Лютикову бы обратить внимание на эту многозначительную фразу, да подумать над ней. А он обрадовался, что любимая муза ему неожиданную уступку сделала, Ад обещала в полной его ужасающей красоте и величии показать.
Он ведь после визита Голдберга и Аренштадта начал какое-то разочарование испытывать. Не верилось ему, что соседи отправятся туда, где очень плохо. Помнится, один писатель, которого Лютиков очень уважал, сделал запись в своем дневнике. «Скоро война, — писал он. — Почему-то хочется, чтобы на этой войне я погиб». Черт его знает, откуда на писателя неожиданная блажь накатила, но следующая запись в дневнике датирована августом сорок первого года, и сделана она в изюмном городе Ашхабаде. Поэтому Лютиков очень сомневался, что Аренштадт с приятелем будут эмигрировать туда, где действительно плохо. А раз так, то желание Лютикова увидеть Ад в натуре и собственными глазами очень сильно возросло.

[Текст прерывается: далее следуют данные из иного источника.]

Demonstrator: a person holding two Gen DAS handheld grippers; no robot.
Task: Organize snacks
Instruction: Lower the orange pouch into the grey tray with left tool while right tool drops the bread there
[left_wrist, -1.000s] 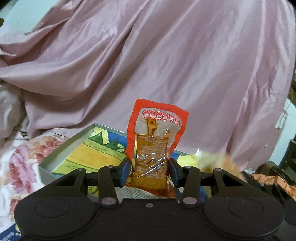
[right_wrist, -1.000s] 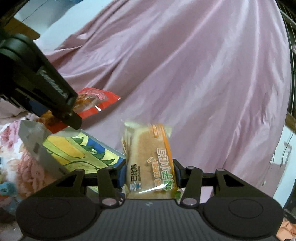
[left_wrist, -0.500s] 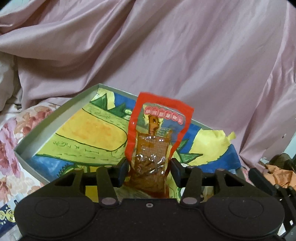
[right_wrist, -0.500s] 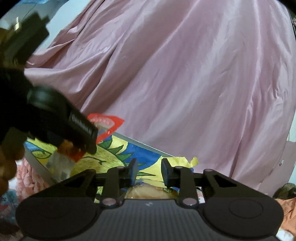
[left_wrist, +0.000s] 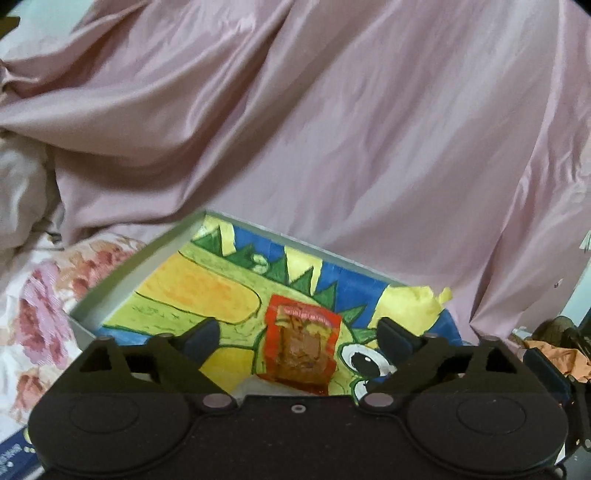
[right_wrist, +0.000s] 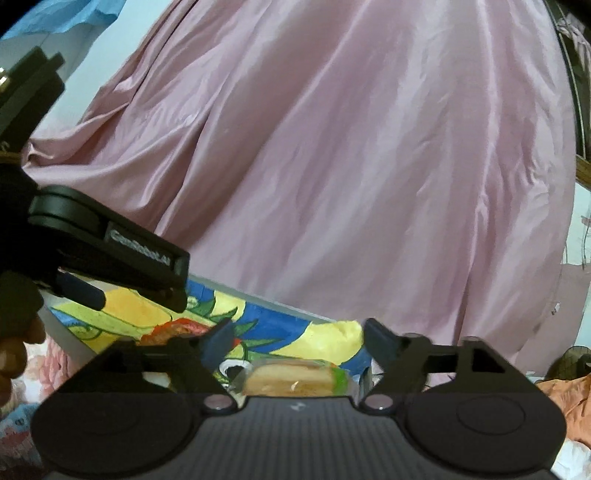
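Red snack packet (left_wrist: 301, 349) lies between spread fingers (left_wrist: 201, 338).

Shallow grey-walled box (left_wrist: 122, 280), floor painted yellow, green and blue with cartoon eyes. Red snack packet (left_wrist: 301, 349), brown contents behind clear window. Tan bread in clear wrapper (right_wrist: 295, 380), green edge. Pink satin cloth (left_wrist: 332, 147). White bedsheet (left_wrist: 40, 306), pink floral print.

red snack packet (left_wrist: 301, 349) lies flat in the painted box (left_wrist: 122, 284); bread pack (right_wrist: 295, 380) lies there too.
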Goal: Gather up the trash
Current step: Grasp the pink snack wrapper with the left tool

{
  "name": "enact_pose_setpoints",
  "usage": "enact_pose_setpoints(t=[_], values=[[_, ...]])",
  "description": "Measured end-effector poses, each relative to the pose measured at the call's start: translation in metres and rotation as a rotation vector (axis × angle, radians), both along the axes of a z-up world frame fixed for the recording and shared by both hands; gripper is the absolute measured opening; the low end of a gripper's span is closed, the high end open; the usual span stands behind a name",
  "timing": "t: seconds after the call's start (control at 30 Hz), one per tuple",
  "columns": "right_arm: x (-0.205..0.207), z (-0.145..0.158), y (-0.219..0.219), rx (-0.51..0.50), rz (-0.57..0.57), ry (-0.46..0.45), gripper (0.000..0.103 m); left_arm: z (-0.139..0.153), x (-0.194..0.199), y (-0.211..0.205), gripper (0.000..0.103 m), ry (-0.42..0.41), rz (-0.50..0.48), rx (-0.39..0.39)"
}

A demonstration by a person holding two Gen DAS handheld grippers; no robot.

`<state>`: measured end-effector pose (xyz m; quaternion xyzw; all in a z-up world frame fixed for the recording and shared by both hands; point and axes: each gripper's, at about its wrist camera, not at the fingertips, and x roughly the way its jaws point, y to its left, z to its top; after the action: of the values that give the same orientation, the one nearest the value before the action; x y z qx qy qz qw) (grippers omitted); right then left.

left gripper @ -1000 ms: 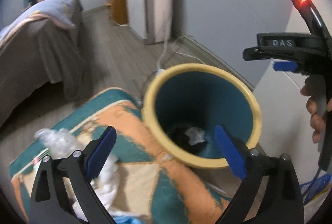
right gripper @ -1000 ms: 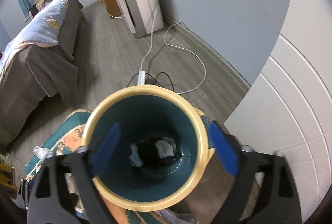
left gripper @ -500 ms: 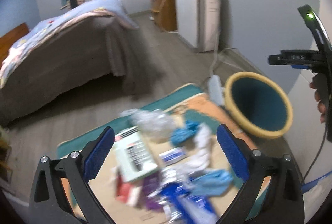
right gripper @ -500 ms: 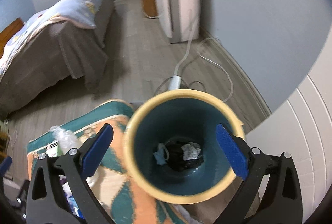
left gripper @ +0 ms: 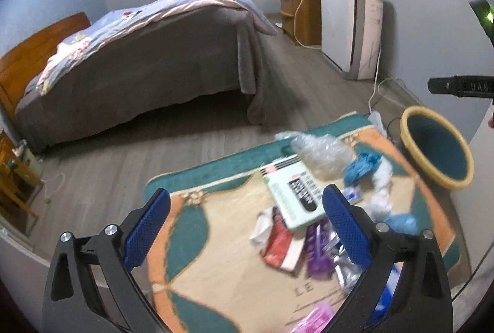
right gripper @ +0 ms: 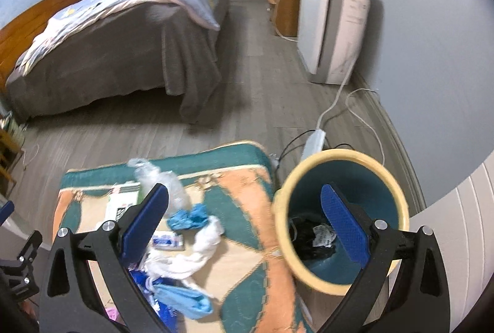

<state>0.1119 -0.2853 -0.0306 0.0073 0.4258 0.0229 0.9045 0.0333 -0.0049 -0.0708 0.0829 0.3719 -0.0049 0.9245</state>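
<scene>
Both grippers hang spread apart with nothing between their blue pads. The left gripper (left gripper: 247, 228) is above the middle of a patterned rug (left gripper: 216, 277) in teal, orange and cream that lies on the wooden floor (left gripper: 154, 154). The right gripper (right gripper: 244, 225) is over the rug's right edge, its right finger in front of the mouth of the bin (right gripper: 389, 188).

The trash is strewn over the right half of the rug. Near the far edge lies a crumpled clear plastic bottle (left gripper: 318, 151), and just beside it, toward the rug's middle, a white and green box (left gripper: 293, 194) with dark print. A blue crumpled scrap (left gripper: 361, 168) sits next to the bottle, with a twisted white tissue (left gripper: 381, 191) touching it on the near side. Closer in lie a red and white wrapper (left gripper: 282, 246) and a purple wrapper (left gripper: 319, 252), partly overlapping; the picture is blurred here. A pink packet (left gripper: 311, 320) shows at the near edge.

The bin, yellow-rimmed and teal inside, stands on the floor just off the rug's far right corner. In the right wrist view its bottom holds a dark clump with a bit of white paper (right gripper: 322, 235).

A bed (left gripper: 139, 61) with a grey cover stands well apart across the floor.
</scene>
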Motion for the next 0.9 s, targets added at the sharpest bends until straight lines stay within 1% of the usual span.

И тут надо еще раз заметить, что любопытство, так изводившее Лютикова на том свете, на этом довело до психиатрических клиник и монастырских келий не одного человека. В девятнадцатом веке жил один библиограф, звали его Иоганн Грессе. И вот он составил библиографию литературы о научных суевериях былых эпох. Разумеется, что там нашлось место и инфернологам, что так увлеченно живописали Ад и его муки.
Инфернологов, в сущности, интересовало то, что интересовало обычно философов. Большей частью они ломали голову над все тем же парадоксом: есть ли конец у бесконечности? Согласитесь, что уже от одной постановки этого вопроса можно сойти с ума! А если тебя к тому же еще занимает, где конкретно находится Ад и какие виды мучений в нем преобладают, то маразм становится очевидным.